Copy, from the material below, every line in which the word "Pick" can be found.

- Available data
Start of Block
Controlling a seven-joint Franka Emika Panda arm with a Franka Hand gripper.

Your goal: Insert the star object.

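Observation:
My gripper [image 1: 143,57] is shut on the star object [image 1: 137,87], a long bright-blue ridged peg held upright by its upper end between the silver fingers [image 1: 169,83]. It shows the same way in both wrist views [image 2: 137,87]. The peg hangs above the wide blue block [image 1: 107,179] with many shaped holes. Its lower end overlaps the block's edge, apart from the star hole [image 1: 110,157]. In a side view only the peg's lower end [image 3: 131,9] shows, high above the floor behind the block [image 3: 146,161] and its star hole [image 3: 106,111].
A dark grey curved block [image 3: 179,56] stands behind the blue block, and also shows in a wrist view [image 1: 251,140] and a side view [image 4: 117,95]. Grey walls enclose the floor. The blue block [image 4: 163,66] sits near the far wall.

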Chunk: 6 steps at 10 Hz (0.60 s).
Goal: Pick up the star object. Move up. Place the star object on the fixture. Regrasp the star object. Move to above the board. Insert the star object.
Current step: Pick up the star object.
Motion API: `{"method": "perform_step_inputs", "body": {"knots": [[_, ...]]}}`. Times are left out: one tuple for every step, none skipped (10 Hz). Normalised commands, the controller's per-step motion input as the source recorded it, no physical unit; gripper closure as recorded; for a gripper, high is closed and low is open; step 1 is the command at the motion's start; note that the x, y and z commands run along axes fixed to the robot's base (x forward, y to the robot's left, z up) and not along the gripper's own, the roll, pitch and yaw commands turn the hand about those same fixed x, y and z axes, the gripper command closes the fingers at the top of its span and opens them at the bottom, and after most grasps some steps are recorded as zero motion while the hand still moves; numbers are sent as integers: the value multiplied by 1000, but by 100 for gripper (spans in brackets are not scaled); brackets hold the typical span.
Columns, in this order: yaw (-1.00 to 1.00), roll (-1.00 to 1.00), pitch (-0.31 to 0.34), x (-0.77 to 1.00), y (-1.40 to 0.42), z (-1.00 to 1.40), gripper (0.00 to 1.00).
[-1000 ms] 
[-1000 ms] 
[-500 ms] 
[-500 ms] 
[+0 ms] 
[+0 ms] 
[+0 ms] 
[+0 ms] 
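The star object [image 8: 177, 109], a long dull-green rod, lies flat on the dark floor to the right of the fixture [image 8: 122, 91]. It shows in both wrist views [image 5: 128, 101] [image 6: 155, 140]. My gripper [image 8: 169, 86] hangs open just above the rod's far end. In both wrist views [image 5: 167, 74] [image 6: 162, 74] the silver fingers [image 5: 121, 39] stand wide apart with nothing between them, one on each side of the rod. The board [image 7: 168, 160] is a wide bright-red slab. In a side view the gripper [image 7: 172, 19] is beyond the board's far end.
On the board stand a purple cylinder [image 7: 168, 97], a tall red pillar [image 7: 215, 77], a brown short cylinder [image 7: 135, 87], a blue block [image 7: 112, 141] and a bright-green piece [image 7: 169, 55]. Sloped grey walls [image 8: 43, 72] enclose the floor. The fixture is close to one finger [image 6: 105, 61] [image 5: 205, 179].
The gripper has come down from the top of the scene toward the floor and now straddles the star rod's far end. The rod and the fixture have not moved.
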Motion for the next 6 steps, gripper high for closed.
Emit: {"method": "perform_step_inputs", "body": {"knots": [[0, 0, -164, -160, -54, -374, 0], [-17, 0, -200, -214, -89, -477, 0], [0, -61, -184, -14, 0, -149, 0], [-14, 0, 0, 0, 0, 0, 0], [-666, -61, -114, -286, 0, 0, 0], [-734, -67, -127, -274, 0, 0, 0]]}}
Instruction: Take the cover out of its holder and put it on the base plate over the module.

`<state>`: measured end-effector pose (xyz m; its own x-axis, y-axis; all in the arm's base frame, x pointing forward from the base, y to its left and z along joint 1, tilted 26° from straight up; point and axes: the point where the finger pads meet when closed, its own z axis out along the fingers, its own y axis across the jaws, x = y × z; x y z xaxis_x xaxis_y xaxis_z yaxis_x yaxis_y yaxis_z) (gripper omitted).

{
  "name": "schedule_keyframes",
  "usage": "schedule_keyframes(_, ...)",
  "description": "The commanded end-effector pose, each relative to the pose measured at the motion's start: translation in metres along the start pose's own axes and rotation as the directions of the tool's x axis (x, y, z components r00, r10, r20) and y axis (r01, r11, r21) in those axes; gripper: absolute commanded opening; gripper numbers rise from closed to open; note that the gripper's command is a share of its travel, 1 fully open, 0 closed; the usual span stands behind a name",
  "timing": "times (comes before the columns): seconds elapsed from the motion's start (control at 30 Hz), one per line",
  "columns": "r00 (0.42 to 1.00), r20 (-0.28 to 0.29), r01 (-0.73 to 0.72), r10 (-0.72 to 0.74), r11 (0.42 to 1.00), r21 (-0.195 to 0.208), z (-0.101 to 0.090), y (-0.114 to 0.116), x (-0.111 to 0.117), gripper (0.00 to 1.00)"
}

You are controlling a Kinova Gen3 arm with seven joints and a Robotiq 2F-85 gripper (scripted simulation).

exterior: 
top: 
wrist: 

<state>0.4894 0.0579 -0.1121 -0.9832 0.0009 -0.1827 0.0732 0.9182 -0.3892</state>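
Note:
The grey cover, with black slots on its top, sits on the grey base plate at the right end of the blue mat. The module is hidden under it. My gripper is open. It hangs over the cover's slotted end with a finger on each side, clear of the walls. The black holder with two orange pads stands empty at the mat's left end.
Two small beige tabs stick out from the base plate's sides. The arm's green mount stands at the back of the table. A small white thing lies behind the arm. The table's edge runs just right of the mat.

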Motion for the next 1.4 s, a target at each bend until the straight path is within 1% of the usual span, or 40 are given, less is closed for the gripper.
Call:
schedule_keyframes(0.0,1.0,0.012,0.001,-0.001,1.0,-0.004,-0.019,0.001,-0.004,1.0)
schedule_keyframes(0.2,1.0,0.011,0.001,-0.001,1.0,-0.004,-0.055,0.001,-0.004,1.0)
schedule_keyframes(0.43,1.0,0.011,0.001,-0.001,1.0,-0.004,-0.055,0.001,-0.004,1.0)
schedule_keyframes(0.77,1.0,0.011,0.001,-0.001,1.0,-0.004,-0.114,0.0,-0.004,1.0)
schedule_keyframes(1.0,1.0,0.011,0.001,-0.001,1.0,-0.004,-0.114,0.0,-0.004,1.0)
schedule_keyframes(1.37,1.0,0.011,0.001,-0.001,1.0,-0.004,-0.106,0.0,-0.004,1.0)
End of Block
- Written response
Goal: Pick up the star object. Move up. Place the star object on the fixture. Regrasp the star object. Move to above the board. Insert the star object.
Current step: Pick up the star object.

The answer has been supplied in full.